In the case at bar, as no trust existed, and as the estoppel urged by the Government cannot prevail, the judgment of the District Court must be and is reversed, and the case remanded for entry of judgment in favor of the taxpayer.
Reversed and remanded.
CASTLE, Circuit Judge (dissenting).
I find myself unable to agree with the conclusion reached by Judge Duffy. His reliance upon the District Court's statement that none of the perpetual care agreements used by Oak Woods contain language "clearly indicating the creation of a trust" is misplaced. The record discloses that the form of agreement in use from March 1, 1947 (Exhibit C) provides that Oak Woods:
"shall set apart the amount of said principal sum and shall forever hold the same, in trust, for investment, for the permanent improvement of and keeping up in good order said cemetery, and the sum so set apart shall never be diverted from such uses.
(a) In connection with the improvement of and keeping up in good order said cemetery, the Association shall cut and water the grass on said lot during the summer season, compost, seed and grade said lot every fifth year, if necessary, keep all graves on said lot level with the surrounding surface; * * *." (emphasis supplied)

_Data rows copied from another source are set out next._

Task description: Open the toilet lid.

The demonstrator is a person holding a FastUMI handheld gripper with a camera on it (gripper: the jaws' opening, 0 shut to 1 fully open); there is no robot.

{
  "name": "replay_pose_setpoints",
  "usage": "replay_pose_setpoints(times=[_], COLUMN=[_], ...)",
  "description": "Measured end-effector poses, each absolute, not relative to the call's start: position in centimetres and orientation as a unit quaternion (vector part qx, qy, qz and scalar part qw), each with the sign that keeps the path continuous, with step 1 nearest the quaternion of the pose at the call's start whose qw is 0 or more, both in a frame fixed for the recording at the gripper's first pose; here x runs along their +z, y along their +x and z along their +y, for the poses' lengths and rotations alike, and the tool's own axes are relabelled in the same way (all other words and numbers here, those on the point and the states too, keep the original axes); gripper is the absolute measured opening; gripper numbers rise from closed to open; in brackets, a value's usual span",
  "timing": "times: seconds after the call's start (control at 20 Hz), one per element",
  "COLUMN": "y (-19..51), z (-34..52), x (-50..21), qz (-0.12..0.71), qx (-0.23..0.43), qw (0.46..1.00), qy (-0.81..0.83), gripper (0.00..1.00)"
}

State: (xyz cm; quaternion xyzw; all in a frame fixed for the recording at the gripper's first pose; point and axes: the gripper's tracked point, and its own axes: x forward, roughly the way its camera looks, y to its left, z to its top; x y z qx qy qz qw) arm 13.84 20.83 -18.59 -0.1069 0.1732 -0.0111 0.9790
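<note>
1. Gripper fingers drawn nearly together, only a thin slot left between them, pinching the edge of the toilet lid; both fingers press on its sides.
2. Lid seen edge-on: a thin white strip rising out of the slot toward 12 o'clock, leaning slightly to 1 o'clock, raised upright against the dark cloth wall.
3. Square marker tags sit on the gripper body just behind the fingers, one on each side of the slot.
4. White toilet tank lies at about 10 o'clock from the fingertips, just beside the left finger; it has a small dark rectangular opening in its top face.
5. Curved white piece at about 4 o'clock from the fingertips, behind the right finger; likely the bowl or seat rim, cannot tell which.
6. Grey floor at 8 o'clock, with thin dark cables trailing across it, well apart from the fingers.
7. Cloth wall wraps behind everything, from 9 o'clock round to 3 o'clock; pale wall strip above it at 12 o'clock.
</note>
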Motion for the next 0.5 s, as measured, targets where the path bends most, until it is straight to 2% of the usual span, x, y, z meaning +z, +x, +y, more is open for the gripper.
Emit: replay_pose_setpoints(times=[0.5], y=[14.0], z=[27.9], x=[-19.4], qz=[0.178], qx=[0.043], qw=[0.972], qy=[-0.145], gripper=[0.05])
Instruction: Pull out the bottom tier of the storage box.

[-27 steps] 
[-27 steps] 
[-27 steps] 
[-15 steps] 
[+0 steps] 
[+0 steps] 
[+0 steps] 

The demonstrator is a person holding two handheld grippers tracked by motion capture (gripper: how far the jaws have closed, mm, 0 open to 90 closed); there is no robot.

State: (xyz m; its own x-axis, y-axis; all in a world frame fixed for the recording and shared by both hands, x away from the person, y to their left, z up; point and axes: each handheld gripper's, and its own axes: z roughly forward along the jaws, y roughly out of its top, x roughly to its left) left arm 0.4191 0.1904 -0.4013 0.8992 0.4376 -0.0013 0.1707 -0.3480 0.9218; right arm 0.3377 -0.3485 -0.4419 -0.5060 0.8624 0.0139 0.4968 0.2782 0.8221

And, the form of agreement in use since January 1, 1948 (Exhibit D) provides that Oak Woods:
"shall set apart the amount of said principal sum and shall hold such sum in trust, for investment, for the improvement of and the keeping up in good order of said lot and cemetery, as set forth in sub-paragraph (a) hereof, and shall never divert such sum from such uses:
(a) To the extent that the net income of such sum will permit (the income, less necessary expenditures of administering the trust, being deemed the net income) the Association shall on
Lot No. * * * Section * * Division * * * cut the grass on said lot during the summer season, compost, seed and grade said lot every fifth year, if necessary, keep all graves on said lot level with the surrounding surface, and may apply such portion of said income as it may deem advisable for the maintenance, improvement and keeping up in good order said Cemetery; * *.
(b) Said sum may be commingled with other funds held by the Association for similar uses and the Association shall not be required to maintain a separate account with respect to said sum." (emphasis supplied)
Since the funds so received in trust under these contracts were commingled by the taxpayer with the funds received under the other forms of agreement, and the dividends received were from investments made of the commingled funds, it is my opinion that the taxpayer failed to discharge its burden of establishing that it was the owner of the dividend income and entitled to the dividends received deduction.